Using spreadsheetgear, is there any way to get the "probable" data type for a column, exclusive of the header row (if one exists) and reasonably tolerant of sparse population without having to do a sample myself...is there already a way to do this?
so for example if I had an excel row like
| Customers | Sales Item | Sale Date | Contact | Quantity |
| IBM | Keyboard | 28-10-2011 | | 2 |
| MS | Mouse | 27-09-2011 | joe | 5 |
I would expect to see
String, String, DateTime, String, Numeric
EDIT
So I ended up having to sample like @Tim Anderson suggested, but I needed to handle the case of sparse data, and default to string when conflicting types in the col. (this is called in a loop that walks the cols, I can't post that as it contains some IP) DataValueType is just a local enum and rowcount is the number of rows to sample and because I am already sampling I simply ignore row 0 in case it's a header row.

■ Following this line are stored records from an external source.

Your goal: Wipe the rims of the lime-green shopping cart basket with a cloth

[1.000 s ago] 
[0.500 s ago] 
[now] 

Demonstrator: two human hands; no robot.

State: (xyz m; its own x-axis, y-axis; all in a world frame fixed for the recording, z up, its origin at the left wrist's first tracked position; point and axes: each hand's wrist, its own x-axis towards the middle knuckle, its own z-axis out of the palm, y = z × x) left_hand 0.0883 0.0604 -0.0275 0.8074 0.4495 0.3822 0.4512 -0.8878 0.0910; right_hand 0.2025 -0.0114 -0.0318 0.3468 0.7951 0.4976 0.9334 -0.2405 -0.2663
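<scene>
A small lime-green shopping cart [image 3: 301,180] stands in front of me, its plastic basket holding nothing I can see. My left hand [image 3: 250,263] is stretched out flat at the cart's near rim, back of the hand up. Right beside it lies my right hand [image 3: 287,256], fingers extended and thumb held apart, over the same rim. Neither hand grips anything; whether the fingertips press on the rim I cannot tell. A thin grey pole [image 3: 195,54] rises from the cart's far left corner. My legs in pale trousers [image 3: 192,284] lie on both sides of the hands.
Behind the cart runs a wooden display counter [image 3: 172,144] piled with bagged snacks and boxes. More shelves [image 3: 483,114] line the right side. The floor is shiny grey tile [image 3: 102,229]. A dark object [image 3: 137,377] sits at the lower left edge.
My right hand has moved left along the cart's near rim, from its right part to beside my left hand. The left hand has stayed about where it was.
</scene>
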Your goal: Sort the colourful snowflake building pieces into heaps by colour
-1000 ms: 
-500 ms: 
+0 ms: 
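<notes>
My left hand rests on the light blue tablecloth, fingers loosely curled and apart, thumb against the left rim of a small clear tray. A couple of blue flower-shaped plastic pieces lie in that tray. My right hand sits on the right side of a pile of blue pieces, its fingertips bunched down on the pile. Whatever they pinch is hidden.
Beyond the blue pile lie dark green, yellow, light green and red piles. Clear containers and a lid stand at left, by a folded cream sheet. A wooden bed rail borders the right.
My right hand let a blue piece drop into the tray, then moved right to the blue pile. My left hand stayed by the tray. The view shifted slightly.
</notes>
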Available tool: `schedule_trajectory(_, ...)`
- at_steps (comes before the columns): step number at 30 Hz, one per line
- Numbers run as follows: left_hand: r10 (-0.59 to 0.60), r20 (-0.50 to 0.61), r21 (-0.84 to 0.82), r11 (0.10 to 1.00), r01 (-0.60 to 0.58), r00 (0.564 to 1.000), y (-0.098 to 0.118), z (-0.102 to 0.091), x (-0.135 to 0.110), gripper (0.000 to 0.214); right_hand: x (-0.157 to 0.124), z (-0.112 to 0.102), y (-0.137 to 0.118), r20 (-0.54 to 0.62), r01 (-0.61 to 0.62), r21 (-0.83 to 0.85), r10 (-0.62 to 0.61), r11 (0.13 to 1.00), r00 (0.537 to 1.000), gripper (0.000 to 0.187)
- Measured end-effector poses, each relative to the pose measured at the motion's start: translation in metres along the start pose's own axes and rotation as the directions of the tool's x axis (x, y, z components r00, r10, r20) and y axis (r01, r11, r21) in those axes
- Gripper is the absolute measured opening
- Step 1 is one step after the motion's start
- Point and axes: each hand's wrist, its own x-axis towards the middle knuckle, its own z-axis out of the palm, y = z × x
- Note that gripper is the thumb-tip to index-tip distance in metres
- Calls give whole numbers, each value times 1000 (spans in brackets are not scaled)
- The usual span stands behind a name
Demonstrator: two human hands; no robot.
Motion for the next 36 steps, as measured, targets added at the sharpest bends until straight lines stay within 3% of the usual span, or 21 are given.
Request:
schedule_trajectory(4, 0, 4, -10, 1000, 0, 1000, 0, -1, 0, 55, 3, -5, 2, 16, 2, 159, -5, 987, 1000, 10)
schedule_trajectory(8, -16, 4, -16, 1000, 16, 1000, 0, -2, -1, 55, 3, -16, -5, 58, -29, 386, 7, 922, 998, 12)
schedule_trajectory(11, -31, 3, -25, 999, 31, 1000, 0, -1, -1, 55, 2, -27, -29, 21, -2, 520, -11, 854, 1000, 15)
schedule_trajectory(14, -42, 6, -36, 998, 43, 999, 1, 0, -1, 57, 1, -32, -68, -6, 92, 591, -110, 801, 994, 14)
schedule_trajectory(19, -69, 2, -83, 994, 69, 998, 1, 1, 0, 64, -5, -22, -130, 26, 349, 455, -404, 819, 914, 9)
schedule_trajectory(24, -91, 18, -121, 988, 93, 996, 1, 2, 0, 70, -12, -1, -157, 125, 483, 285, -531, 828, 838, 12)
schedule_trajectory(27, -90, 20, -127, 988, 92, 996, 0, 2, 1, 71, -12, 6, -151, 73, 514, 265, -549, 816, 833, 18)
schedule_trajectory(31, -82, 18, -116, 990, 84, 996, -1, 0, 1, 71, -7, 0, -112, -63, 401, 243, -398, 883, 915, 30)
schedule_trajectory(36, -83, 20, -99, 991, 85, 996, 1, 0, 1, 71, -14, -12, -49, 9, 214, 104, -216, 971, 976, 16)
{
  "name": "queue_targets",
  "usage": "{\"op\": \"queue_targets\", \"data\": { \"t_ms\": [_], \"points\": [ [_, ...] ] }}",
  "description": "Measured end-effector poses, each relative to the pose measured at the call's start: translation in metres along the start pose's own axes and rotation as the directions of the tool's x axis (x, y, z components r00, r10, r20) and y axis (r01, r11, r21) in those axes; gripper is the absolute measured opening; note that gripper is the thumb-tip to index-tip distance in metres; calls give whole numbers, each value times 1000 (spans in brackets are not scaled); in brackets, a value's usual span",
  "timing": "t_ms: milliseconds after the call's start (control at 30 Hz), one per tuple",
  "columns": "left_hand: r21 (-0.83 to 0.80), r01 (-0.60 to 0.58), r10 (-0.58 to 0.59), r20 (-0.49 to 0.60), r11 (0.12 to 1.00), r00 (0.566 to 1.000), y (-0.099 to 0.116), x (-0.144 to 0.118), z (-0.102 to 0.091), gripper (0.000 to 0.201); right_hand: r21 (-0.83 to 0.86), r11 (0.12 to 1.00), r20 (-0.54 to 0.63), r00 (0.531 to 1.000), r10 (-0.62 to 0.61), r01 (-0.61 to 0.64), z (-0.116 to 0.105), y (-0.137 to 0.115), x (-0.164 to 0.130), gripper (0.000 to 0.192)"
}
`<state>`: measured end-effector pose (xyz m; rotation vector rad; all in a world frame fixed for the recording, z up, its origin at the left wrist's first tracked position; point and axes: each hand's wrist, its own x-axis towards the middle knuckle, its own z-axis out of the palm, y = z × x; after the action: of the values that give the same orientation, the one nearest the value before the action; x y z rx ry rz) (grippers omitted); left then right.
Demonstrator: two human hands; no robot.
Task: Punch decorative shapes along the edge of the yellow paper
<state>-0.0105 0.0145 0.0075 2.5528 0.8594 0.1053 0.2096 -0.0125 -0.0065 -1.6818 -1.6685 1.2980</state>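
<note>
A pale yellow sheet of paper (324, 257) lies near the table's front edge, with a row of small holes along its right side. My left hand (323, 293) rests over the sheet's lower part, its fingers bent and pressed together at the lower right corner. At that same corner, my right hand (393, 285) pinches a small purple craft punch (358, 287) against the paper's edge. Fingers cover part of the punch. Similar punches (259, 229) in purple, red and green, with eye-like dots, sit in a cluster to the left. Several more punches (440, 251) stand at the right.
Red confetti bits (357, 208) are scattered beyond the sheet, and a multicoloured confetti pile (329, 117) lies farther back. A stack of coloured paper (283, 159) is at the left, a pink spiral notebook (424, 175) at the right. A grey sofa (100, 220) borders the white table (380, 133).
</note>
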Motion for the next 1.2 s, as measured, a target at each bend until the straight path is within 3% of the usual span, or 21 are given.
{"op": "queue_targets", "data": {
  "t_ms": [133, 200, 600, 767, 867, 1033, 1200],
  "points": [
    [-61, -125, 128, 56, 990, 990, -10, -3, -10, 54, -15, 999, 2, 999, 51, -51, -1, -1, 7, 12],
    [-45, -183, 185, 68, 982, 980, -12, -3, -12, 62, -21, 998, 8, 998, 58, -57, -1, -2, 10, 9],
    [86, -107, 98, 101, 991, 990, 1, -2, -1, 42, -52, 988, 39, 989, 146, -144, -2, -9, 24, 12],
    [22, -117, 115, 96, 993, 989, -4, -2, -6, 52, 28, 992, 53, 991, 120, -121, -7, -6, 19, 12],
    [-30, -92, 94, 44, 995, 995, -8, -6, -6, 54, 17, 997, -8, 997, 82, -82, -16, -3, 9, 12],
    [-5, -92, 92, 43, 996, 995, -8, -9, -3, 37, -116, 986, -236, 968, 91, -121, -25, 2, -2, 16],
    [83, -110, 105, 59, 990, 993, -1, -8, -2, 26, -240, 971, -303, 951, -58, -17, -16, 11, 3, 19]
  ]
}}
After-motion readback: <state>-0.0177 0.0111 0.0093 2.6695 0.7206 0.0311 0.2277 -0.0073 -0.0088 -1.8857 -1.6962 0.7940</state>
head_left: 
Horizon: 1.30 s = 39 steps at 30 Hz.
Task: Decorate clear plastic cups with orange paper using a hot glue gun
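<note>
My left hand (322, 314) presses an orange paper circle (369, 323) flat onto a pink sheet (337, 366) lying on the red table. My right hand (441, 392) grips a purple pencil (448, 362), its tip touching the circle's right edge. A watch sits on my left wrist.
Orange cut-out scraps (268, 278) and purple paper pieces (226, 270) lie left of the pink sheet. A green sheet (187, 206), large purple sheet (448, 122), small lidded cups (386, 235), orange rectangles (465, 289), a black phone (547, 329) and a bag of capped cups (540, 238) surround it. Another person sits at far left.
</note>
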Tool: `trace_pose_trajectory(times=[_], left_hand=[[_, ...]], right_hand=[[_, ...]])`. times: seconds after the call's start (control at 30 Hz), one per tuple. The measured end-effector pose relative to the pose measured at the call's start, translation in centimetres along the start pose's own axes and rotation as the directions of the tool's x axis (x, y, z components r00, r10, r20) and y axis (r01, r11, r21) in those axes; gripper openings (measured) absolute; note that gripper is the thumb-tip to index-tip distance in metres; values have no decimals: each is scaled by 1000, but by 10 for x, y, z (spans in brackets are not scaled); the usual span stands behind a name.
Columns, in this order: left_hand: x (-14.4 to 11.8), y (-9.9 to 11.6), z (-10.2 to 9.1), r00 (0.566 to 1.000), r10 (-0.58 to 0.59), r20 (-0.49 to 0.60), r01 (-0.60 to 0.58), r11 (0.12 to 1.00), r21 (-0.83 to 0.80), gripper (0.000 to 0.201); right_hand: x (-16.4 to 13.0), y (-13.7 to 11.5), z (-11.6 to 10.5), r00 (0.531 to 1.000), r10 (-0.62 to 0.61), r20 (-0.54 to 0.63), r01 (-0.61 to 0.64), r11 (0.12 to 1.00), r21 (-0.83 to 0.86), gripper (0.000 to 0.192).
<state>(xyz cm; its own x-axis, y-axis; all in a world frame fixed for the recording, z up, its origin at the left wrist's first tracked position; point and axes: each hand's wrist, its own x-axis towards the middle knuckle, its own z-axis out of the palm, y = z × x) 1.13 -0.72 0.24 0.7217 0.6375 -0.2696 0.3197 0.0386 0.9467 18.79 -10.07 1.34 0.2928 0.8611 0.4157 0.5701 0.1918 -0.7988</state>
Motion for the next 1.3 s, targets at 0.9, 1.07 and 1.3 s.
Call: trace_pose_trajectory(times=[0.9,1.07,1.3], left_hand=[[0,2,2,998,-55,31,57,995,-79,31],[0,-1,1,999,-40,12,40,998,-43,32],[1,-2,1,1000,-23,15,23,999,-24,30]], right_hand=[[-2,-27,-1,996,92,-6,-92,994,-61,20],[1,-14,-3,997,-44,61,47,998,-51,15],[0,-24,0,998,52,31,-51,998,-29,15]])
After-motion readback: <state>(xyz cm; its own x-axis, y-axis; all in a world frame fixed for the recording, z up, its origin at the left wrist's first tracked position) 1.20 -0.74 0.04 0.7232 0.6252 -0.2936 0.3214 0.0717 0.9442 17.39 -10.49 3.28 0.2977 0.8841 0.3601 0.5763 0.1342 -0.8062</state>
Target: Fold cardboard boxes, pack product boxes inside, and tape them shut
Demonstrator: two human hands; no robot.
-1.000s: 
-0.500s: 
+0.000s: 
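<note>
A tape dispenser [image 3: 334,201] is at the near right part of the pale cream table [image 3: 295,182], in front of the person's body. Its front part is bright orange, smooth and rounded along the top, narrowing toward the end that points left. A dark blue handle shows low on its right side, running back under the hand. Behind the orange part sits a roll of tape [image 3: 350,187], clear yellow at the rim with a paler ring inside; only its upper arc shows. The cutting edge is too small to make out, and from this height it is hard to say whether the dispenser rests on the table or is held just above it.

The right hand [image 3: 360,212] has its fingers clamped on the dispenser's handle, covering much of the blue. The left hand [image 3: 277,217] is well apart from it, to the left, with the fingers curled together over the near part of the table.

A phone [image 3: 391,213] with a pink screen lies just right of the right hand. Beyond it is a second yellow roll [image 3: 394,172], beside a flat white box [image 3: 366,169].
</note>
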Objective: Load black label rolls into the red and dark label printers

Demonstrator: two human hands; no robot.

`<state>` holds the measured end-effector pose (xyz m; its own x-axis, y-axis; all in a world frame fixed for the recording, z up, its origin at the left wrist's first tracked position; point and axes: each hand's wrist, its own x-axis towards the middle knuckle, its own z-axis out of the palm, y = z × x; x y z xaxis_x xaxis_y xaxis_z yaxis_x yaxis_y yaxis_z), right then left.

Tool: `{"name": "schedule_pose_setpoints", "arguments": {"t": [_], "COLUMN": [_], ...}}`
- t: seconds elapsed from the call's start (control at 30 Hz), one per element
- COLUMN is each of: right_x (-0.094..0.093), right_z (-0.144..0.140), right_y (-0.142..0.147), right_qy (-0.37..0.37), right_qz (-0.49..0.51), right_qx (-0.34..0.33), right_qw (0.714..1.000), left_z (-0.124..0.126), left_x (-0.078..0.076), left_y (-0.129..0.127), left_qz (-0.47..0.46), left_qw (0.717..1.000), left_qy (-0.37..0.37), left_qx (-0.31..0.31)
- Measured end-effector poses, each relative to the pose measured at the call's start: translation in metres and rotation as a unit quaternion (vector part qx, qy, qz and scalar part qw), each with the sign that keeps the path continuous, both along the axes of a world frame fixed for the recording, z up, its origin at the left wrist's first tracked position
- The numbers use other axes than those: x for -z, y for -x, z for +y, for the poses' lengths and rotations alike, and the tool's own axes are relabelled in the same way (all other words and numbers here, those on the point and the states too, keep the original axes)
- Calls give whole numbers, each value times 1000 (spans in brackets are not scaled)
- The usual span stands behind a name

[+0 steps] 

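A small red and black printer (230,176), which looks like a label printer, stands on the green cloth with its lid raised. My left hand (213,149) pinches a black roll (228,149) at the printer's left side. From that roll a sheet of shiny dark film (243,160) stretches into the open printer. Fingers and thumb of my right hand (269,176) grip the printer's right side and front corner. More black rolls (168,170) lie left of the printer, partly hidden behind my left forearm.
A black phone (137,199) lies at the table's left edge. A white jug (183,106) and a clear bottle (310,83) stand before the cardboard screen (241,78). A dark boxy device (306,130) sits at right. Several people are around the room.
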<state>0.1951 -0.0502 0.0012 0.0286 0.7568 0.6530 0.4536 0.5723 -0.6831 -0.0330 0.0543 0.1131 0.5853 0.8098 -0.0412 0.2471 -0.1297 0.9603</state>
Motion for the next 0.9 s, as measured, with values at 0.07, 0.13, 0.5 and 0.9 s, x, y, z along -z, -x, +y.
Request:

private DataType GetDataTypeFromColRange(IRange range, int rowcount, int col)
{
var dtlist = GetValueTypes(range, rowcount, col).Distinct();
// If conflicting types for the col default to string.
if (dtlist.Count() != 1)
{
return new DataType(DataTypeValue.String);
}
else
{
return new DataType(dtlist.First());
}
}
private IEnumerable<DataTypeValue> GetValueTypes(IRange range, int rowcount, int col)
{
for (int i = 1; i < rowcount; i++)
{
switch (range[i, col].ValueType)
{
case SpreadsheetGear.ValueType.Text:
yield return DataTypeValue.String;
break;
case SpreadsheetGear.ValueType.Number:
if (range[i, col].NumberFormatType == NumberFormatType.Date || range[i, col].NumberFormatType == NumberFormatType.DateTime)
{
yield return DataTypeValue.Date;
}
else
{
yield return DataTypeValue.Numeric;
}
break;
case SpreadsheetGear.ValueType.Logical:
yield return DataTypeValue.Bool;
break;
default: // ignore empty or errored cells.
continue;
}
}
}
I am sure this can be further improved so please feel free to post improvements, but this does what I need for now.
No helper method or other API exists in SpreadsheetGear to automatically return the “probable data type” for a column of values. It would not be very difficult to implement something like this to meet your own particular requirements, although there’s no way to do this without “sampling” the data. Below is a very simple method that accepts the range to check and a Boolean that indicates whether or not the range includes a header row. All it does is check the first row of data to determine the type; you might want to build something a little more robust:
private SpreadsheetGear.ValueType[] GetColumnTypes(IRange range, bool hasHeader)
{
SpreadsheetGear.ValueType[] columnTypes = new SpreadsheetGear.ValueType[range.ColumnCount];
for (int i = 0; i < range.ColumnCount; i++)
{
columnTypes[i] = range[hasHeader ? 1 : 0, i].ValueType;
}
return columnTypes;
}
One thing you should be aware of, however, is that SpreadsheetGear uses the same basic internal data types as Excel and will return these types when checking IRange.ValueType (these include Empty, Error, Logical, Number, Text). Note there is no DateTime. In your example this would impact the value type returned on the “Sale Date” column because dates/times are actually stored in Excel and SpreadsheetGear as a doubles representing a date/time serial number. So this type of value would return Number, not something like DateTime. The fact that they show up as a “date” in the cell is simply a function of the NumberFormat of the cell.